Work to be completed:
Report each line from the listing that the string "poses" appears in.

Data section:

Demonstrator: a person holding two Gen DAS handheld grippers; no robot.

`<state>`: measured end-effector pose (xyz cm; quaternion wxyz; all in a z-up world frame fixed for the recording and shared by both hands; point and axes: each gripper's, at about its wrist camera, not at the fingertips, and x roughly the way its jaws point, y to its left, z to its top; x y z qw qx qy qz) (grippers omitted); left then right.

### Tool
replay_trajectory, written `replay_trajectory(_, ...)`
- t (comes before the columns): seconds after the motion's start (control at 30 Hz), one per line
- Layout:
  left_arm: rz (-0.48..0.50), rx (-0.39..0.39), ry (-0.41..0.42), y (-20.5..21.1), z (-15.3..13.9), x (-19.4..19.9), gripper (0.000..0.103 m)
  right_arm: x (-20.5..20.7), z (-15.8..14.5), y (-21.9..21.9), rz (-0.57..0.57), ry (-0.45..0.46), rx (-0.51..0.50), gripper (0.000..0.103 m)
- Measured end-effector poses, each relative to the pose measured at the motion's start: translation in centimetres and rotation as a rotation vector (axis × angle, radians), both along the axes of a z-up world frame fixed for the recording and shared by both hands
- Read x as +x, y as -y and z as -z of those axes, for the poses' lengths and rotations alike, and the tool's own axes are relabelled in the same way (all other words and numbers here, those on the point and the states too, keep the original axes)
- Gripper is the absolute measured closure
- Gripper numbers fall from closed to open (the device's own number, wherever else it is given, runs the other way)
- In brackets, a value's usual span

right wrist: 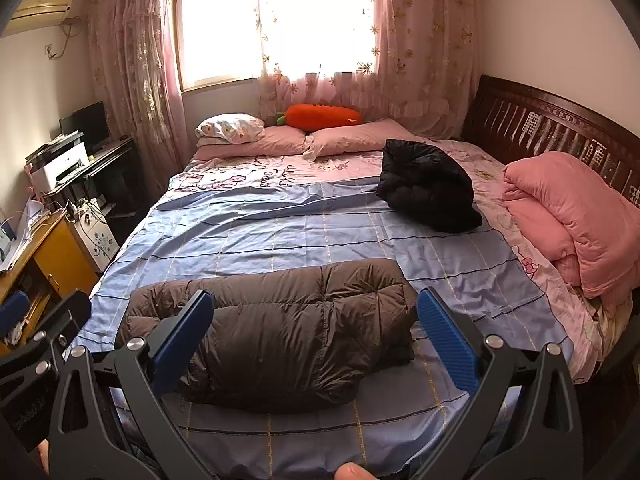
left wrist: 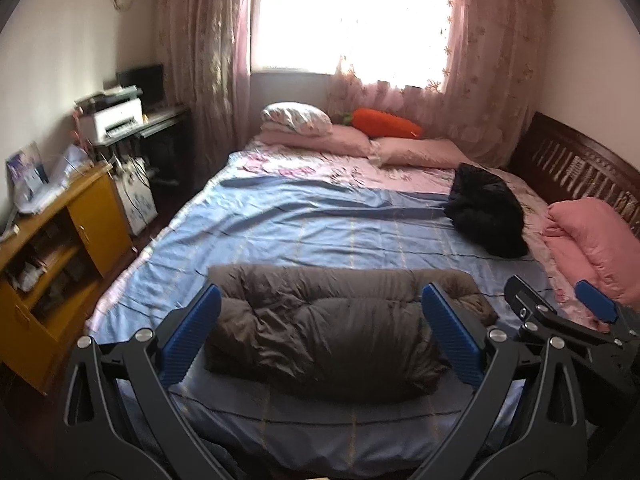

Reply:
- Measured end-effector poses, each relative to the pose measured at the motion's start: translation in centimetres and rotation as a rotation vector (axis × angle, radians), both along the axes of a z-up world frame fixed for the recording and shared by both hands
- Read x as +x, y as -y and z as -z of those axes, for the poses' lengths and rotations alike, and the tool's own axes are relabelled in the same way (all other words and numbers here, those on the point and the states too, keep the original axes)

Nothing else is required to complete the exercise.